[WHAT IS BEING ASKED]
Return the data below in full and exactly, except that the pictures are dropped.

◇ ◇ ◇ ◇

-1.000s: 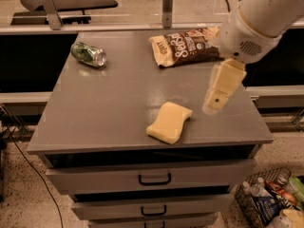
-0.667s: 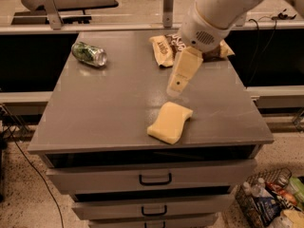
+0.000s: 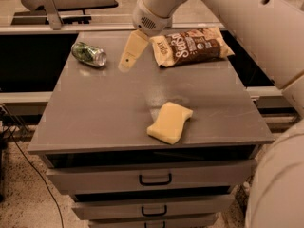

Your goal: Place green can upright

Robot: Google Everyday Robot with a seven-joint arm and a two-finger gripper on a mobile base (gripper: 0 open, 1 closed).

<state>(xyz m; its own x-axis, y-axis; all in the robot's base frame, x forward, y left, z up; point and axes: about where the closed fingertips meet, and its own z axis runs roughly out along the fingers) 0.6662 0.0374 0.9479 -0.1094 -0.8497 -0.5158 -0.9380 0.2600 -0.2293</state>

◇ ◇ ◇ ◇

[TASK SOLUTION]
-1.000s: 
-0.667s: 
+0.000s: 

Your goal: Place green can upright

Robot: Google Everyday Robot with a seven-joint arm and a two-finger gripper on a mobile base (gripper: 0 open, 1 closed).

<state>(xyz m; its own x-axis, y-axis; all in the robot's base frame, x forward, y left, z up; point and axes: about where the closed fingertips meet, and its own z axis runs roughly out along the fingers) 0.6662 0.0374 0.9479 -0.1094 -0.8497 -0.5158 -0.9380 0.2600 -0.2293</state>

The requested output has been fully supplied.